On the other hand, continuous application of antibodies against endogenous ASP with corresponding IgG controls in the animal model resulted in clear effects on the lipid and glucose metabolism (Paglialunga et al., 2010). Moreover, injection of rASP into the third ventricle of the brain inhibits food intake and locomotor activity in rats (Roy et al., 2011). Again, data interpretation is limited by the absence of a negative control which could exclude that impurities in the rASP might account for effects in this system. Further, it is difficult to judge what concentrations of rASP are reached in the cerebrospinal fluid, and whether they are in the physiologic range or rather correspond to a situation of severe neurologic disease such as meningitis. Nevertheless, these are interesting data as they indicate additional functions for the complement system and its cleavage products.

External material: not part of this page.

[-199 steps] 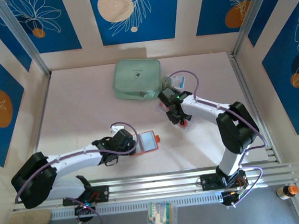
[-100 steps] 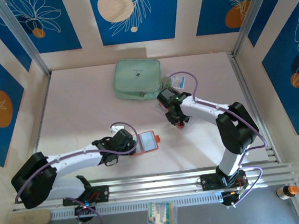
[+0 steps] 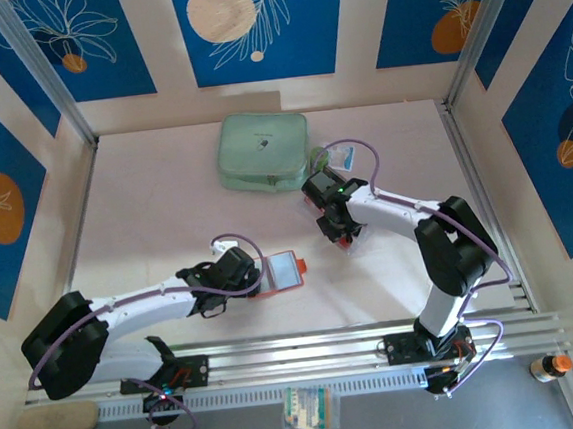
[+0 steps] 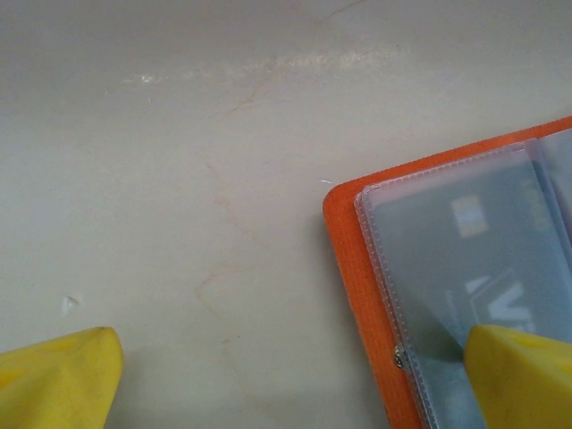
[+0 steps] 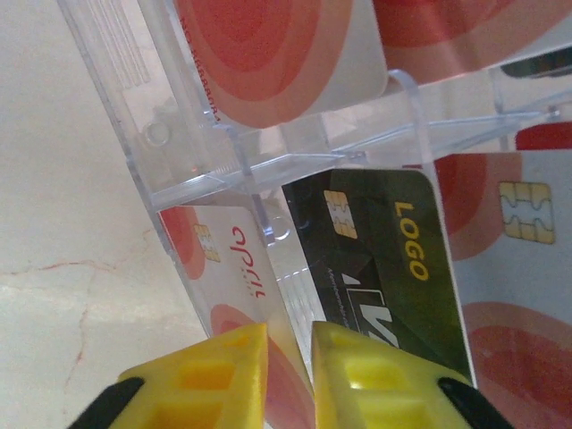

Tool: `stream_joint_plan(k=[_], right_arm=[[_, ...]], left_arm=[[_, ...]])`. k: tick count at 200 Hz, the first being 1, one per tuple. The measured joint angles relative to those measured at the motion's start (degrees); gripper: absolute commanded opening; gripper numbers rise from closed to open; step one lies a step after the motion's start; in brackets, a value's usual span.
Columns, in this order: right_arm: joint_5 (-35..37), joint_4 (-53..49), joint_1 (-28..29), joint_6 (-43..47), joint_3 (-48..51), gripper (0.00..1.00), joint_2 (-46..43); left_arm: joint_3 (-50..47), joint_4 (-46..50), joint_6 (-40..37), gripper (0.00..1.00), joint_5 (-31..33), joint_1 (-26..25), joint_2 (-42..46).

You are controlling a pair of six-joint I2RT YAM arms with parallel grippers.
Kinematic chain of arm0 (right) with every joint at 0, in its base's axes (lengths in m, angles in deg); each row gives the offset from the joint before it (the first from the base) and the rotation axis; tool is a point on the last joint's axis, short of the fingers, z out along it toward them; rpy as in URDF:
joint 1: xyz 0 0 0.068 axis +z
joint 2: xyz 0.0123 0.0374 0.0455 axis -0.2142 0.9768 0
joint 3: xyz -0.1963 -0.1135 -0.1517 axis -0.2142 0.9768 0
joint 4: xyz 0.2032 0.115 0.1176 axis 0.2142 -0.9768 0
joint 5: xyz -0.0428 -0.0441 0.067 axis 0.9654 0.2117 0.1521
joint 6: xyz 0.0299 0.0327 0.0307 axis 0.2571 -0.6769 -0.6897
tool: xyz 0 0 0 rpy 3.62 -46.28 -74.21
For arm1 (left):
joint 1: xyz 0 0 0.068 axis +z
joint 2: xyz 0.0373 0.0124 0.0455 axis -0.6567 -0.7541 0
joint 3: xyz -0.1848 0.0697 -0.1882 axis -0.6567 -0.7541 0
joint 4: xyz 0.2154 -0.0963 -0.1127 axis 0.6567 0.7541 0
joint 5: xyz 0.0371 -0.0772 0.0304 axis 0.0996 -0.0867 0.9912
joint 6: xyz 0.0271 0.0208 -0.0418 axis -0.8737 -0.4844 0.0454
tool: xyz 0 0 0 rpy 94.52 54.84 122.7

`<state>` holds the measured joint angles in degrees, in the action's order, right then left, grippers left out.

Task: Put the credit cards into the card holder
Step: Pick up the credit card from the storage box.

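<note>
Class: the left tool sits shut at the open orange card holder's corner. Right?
No. The left tool is wide open, not shut; the left wrist view shows its jaws far apart at the corner of the open orange card holder.

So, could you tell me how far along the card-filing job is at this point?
Done: the card holder lies open, one grey card apparently already in its clear pocket. In hand: the left gripper stands open at the holder's edge; the right gripper has its fingers nearly together around a card edge at the clear tray. Left: the credit cards in that tray.
</note>
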<state>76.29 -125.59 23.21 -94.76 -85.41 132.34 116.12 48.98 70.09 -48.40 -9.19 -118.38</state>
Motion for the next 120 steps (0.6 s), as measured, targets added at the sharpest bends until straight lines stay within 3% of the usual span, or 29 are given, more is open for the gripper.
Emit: stream_joint_plan(k=[88, 120], right_arm=[[-4.87, 0.04, -0.17, 1.53, 0.44, 0.0, -3.26], [-6.49, -0.68, -0.22, 1.7, 0.2, 0.0, -5.68]], left_arm=[[0.0, 0.17, 0.0, 0.98, 0.02, 0.0, 0.52], [0.0, 0.96, -0.02, 0.98, 0.04, 0.0, 2.01]])
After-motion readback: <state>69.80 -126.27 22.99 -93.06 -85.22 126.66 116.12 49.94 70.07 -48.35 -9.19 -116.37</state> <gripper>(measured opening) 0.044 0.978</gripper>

g. In vitro data using purified acylation-stimulating protein, synthetic C3a-related peptides, or recombinant acylation-stimulating protein
There are a variety of older publications using human pASP. They have been presented and reviewed in detail elsewhere (Johswich and Klos, 2007; Klos et al., 2009). Therefore, this review focuses on a selection of key data from more recent publications, preferentially based on the use of recombinant ASP or synthetic peptides. For in vitro studies on human skin fibroblasts (HSF) and murine 3T3 cells, ASP was chemically and enzymatically modified; additionally, synthetic C3a-analogous C-terminal peptides, known ligands of the human C3a receptor, were analyzed (Murray et al., 1999a). The results show that the N-terminal region of ASP plays a minor role in receptor binding (determined by inhibition of 125I-ASP binding) and triacylglycerol synthesis. An intact disulfide-linked core region is essential for lipid synthesis but not for receptor interaction. The C3a-analogous C-terminal peptide P117 (containing a C-terminal Arg) can inhibit ASP binding and can partially activate lipid synthesis, suggesting “that this region participates but is not sufficient for complete receptor binding” (Murray et al., 1999a), whereas smaller C-terminal peptides were ineffective.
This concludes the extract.